■ Task statement
Starting at the line that holds "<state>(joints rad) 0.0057" and stopping at the line that holds "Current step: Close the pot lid", restate the records below word for word, with both of those lines included.

Collected data entries
>>>>>

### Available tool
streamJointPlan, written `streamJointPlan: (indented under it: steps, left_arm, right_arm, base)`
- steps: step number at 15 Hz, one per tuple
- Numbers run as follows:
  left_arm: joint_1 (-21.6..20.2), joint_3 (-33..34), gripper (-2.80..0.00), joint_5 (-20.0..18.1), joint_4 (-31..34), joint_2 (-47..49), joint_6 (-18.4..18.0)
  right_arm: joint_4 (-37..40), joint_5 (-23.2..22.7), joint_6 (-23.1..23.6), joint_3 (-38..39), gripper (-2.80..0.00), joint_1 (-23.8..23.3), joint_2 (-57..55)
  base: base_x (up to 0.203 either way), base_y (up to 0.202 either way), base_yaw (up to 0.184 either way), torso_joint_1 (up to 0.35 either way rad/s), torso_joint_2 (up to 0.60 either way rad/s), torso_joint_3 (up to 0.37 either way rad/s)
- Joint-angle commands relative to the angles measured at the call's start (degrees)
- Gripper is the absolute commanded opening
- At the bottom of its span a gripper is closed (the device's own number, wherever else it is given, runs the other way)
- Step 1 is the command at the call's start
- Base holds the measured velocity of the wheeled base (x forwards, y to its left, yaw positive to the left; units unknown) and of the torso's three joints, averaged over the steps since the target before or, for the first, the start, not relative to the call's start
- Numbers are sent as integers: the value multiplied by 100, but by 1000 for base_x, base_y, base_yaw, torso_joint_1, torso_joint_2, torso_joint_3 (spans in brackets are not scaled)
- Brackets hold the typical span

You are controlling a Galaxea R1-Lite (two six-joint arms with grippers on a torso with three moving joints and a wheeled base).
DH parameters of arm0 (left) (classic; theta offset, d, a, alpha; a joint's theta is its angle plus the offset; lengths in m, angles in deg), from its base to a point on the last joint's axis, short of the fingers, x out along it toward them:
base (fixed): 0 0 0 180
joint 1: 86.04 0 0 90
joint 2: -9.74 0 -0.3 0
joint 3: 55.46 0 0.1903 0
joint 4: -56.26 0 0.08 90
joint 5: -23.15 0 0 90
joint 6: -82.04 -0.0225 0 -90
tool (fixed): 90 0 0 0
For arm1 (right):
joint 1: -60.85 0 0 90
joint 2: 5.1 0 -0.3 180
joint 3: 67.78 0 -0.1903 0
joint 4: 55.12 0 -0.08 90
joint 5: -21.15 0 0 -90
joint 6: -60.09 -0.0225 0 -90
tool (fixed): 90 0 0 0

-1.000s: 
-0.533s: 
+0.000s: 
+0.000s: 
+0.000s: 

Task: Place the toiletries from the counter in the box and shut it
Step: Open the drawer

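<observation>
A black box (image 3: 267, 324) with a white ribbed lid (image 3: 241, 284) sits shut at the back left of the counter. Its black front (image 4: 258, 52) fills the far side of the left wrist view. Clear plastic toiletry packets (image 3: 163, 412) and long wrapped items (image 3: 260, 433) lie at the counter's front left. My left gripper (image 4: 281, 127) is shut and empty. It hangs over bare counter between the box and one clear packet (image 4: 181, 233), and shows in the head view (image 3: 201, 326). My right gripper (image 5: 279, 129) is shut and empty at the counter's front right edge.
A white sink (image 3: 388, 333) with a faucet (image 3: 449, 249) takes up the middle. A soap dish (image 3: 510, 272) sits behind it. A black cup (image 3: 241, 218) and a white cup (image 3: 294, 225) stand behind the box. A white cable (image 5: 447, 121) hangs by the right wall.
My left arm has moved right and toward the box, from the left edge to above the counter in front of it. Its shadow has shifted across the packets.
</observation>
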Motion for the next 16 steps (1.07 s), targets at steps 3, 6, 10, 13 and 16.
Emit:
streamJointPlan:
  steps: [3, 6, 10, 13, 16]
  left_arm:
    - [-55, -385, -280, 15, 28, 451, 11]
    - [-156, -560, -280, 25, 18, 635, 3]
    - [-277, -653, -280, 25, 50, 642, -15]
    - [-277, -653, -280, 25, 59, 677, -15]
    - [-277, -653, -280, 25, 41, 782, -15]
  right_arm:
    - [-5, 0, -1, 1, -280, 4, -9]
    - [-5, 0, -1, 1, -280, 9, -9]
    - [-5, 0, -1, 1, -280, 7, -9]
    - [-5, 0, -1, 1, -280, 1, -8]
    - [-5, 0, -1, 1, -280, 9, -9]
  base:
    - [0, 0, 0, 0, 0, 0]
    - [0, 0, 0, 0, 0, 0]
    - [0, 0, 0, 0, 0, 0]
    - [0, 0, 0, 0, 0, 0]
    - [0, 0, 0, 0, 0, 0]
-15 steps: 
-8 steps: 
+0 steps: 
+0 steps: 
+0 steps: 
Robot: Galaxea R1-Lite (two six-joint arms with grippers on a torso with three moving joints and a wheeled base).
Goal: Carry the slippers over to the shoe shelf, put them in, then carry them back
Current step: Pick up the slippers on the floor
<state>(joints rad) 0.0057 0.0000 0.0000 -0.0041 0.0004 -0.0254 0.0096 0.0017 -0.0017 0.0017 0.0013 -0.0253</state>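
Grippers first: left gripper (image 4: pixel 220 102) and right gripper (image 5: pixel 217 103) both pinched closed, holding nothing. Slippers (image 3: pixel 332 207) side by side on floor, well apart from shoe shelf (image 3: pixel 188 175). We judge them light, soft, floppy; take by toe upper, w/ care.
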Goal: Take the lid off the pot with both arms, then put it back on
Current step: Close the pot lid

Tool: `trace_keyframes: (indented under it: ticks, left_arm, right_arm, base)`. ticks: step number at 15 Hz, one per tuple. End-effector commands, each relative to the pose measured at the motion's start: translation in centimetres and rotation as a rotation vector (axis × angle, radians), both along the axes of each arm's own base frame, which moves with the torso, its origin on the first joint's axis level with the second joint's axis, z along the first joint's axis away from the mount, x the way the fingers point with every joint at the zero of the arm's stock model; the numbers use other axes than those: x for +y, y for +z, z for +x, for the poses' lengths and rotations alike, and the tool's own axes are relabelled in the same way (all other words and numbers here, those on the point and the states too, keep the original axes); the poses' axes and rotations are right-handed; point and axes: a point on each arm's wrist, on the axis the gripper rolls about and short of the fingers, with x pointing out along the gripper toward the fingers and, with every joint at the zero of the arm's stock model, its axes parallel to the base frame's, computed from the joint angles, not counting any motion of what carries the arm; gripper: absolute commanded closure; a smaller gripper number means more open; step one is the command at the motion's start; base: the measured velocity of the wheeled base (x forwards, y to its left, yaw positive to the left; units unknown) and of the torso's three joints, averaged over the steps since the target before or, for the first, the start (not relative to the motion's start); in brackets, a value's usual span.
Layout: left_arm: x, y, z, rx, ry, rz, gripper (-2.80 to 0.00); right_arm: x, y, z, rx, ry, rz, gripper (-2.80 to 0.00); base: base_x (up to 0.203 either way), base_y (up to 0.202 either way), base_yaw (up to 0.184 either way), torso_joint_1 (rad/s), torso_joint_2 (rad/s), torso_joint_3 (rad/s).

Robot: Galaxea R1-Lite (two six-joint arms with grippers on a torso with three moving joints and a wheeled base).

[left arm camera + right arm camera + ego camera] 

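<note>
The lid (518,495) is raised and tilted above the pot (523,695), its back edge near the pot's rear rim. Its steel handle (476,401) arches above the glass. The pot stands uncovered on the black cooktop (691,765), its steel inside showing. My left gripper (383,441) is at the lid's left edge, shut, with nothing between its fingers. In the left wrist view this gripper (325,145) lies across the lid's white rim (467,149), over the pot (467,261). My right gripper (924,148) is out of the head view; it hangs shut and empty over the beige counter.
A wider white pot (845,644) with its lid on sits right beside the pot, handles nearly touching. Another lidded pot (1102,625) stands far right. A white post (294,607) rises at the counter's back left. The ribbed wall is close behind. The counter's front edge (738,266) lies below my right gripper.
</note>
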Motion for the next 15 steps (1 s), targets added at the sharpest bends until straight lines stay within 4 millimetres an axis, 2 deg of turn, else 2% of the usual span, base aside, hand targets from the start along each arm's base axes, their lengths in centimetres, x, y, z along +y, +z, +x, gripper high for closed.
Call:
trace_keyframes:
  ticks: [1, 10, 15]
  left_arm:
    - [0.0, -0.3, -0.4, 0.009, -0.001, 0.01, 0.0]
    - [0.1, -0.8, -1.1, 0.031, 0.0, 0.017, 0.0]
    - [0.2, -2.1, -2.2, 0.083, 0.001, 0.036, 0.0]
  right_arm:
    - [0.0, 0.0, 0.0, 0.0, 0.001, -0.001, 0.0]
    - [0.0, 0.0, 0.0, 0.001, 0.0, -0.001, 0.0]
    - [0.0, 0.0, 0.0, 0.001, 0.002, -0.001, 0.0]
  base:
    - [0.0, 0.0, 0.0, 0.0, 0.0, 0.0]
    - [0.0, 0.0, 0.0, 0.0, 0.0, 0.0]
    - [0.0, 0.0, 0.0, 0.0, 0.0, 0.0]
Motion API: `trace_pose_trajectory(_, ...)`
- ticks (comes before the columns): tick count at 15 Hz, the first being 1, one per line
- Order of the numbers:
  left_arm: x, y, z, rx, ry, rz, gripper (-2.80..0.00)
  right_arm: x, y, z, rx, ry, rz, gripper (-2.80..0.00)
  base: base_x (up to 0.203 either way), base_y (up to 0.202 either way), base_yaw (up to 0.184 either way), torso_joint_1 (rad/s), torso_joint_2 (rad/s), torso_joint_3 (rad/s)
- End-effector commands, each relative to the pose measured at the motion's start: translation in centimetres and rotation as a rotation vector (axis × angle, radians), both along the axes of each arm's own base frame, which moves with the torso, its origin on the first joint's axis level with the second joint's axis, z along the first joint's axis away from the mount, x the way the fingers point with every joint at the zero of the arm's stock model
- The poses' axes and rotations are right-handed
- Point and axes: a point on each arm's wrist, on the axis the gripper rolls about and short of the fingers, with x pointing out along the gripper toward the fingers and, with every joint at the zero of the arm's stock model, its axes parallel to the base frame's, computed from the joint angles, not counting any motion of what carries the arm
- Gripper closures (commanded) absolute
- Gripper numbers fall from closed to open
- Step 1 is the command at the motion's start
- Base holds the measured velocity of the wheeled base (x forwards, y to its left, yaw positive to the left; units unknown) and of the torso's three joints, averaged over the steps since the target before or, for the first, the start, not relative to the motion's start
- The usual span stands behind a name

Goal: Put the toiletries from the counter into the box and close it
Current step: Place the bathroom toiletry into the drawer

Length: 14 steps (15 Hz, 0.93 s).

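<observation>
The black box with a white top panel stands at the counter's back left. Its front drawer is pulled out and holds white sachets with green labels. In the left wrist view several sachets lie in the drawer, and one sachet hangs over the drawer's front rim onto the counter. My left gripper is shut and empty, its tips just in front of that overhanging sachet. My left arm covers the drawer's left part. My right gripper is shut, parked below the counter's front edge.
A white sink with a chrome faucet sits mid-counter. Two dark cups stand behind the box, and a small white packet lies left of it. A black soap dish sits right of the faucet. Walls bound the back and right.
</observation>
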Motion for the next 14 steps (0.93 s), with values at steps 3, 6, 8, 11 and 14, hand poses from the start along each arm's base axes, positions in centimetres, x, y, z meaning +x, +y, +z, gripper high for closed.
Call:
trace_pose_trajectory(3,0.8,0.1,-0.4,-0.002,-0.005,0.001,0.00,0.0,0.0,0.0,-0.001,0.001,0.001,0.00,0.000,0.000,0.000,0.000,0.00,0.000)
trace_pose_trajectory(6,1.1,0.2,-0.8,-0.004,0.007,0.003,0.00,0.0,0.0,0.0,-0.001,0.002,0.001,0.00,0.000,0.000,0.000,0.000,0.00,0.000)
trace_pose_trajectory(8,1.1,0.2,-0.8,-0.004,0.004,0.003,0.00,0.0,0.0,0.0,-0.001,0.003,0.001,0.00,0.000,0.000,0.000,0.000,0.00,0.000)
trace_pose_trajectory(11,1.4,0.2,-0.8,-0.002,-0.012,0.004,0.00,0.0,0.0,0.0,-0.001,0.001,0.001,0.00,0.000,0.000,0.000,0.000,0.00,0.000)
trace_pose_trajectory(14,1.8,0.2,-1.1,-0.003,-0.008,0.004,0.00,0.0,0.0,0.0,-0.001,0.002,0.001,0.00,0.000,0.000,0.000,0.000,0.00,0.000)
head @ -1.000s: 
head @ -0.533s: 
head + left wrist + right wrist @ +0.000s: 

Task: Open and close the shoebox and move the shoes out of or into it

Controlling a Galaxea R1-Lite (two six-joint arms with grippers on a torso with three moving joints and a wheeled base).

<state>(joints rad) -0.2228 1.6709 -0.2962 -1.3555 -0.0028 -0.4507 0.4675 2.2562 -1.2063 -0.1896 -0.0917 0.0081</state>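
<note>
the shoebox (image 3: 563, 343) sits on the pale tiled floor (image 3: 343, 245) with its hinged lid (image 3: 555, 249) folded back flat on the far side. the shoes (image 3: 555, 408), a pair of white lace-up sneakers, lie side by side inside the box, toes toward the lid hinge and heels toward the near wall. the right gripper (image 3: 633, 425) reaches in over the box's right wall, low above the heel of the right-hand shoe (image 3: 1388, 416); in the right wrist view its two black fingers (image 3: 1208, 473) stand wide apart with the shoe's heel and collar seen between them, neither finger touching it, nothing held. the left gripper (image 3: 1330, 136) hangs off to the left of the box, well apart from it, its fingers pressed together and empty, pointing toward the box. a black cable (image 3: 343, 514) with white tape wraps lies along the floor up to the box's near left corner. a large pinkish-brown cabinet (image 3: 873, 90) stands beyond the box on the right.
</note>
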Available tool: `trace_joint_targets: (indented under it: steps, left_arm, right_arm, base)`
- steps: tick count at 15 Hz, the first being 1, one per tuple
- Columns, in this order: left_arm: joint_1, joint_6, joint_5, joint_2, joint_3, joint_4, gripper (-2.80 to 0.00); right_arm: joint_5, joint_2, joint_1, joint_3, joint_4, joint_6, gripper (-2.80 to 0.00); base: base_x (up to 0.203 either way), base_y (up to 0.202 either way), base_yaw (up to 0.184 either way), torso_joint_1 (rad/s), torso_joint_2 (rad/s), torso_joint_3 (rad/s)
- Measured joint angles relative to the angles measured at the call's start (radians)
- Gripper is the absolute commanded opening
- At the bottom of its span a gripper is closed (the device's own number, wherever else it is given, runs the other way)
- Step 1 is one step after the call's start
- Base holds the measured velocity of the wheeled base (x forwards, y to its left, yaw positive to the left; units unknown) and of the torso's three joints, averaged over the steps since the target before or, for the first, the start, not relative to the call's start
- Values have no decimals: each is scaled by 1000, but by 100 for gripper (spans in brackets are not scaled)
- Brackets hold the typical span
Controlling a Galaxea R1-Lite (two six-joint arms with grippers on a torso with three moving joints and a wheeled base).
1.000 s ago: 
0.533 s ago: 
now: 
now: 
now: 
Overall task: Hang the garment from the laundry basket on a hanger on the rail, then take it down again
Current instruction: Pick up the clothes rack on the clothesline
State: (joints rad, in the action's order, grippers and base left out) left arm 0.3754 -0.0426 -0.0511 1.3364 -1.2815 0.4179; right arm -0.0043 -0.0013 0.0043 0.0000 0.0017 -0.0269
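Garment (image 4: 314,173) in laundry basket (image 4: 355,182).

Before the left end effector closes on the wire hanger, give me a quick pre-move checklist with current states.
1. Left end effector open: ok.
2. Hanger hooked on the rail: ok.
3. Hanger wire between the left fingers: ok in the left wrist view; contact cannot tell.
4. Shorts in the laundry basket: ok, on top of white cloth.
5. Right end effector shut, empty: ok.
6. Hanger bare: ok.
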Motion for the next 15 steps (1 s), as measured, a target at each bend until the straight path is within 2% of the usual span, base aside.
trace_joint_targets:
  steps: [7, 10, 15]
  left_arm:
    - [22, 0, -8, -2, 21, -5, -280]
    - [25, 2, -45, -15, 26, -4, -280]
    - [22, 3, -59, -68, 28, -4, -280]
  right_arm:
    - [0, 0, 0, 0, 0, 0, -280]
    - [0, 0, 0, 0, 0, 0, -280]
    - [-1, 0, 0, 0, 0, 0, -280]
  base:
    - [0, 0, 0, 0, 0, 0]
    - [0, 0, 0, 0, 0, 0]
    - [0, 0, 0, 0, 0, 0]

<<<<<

■ Finished task
<state>(joints rad) 0.0057 0.0000 0.0000 -0.0041 0.0004 -0.0254 0.0096 0.0017 -0.0017 0.0017 0.0013 -0.0253</state>
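Grippers first: left gripper (image 4: pixel 220 102) and right gripper (image 5: pixel 217 103) both pinched closed, holding nothing. Slippers (image 3: pixel 332 207) side by side on floor, well apart from shoe shelf (image 3: pixel 188 175). We judge them light, soft, floppy; take by toe upper, w/ care.
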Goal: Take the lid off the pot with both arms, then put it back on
Current step: Close the pot lid

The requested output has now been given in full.